[ABOUT THIS EXERCISE]
An exact transcription of the lines below, from the first through the one containing "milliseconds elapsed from", is the only output wanted.

[DATA SECTION]

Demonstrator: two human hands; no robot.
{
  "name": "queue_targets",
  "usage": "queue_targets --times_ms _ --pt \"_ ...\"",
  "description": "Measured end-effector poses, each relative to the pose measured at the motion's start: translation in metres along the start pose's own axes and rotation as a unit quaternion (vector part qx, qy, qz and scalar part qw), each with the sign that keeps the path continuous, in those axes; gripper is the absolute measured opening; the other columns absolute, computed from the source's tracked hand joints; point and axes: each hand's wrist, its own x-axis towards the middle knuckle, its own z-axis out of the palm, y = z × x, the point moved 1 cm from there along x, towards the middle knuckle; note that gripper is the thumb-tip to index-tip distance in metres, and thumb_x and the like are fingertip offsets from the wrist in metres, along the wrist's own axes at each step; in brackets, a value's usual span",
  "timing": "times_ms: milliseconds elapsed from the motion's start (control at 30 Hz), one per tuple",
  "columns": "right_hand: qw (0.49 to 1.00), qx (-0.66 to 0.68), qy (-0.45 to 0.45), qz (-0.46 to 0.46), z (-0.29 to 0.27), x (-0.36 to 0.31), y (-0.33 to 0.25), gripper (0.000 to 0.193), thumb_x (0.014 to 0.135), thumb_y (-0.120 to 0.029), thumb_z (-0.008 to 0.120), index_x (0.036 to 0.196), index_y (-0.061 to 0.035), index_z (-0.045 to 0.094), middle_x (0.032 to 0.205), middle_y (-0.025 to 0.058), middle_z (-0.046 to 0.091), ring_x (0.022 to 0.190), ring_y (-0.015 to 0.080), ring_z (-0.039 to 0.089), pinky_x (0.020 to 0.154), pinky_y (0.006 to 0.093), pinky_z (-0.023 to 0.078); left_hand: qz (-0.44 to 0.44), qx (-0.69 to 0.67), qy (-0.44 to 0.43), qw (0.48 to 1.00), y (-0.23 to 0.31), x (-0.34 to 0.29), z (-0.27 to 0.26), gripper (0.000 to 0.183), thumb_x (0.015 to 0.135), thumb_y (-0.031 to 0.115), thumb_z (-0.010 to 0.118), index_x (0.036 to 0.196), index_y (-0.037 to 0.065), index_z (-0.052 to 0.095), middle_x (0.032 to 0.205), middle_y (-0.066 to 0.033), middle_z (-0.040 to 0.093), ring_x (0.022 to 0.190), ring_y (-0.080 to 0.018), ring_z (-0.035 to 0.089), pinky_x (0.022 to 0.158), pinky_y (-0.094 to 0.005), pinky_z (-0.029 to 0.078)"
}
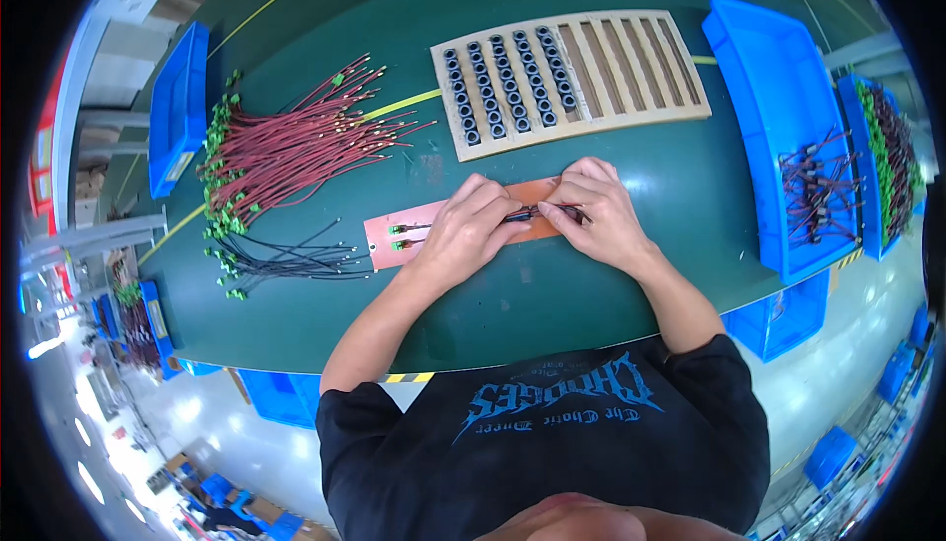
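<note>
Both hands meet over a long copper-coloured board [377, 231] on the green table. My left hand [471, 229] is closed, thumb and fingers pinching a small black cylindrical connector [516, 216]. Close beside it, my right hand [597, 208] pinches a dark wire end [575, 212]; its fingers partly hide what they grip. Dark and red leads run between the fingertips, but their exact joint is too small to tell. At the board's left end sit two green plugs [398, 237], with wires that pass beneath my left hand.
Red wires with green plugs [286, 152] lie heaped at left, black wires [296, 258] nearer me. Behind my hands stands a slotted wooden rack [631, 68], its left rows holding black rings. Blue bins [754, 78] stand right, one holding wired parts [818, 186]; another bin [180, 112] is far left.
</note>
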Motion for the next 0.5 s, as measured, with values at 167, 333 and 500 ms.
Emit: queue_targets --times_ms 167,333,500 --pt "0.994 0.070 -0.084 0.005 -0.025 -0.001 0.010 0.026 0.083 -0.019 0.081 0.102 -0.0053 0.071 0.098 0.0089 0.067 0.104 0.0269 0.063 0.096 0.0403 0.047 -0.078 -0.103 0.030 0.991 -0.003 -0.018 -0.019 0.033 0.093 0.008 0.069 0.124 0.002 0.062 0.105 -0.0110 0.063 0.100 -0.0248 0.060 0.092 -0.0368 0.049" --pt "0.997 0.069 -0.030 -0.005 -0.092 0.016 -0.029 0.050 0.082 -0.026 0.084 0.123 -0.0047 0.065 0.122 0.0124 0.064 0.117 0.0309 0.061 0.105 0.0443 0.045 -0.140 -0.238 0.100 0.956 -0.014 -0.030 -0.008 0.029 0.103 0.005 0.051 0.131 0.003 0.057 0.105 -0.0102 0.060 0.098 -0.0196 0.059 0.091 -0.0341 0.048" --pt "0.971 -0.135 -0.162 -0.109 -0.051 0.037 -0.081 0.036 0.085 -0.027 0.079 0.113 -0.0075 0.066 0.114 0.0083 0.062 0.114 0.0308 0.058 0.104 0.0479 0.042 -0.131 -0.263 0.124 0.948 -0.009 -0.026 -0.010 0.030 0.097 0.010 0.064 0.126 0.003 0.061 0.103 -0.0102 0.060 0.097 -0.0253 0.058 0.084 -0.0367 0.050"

[RESULT]
Demonstrator: two human hands; no robot.
{
  "name": "queue_targets",
  "usage": "queue_targets --times_ms _ --pt \"_ ...\"",
  "description": "Measured end-effector poses, each relative to the pose measured at the motion's start: translation in metres along the start pose's own axes and rotation as a unit quaternion (vector part qx, qy, qz and scalar part qw), each with the sign that keeps the path continuous, in those axes; gripper is the absolute measured opening; the other columns absolute, computed from the source's tracked hand joints; point and axes: each hand's wrist, its own x-axis towards the middle knuckle, its own z-axis out of the palm, y = z × x, the point moved 1 cm from there along x, towards the middle knuckle; note that gripper is the thumb-tip to index-tip distance in metres, and thumb_x and the like are fingertip offsets from the wrist in metres, along the wrist's own axes at each step; in brackets, a value's usual span",
  "timing": "times_ms: milliseconds elapsed from the motion's start (control at 30 Hz), one per tuple",

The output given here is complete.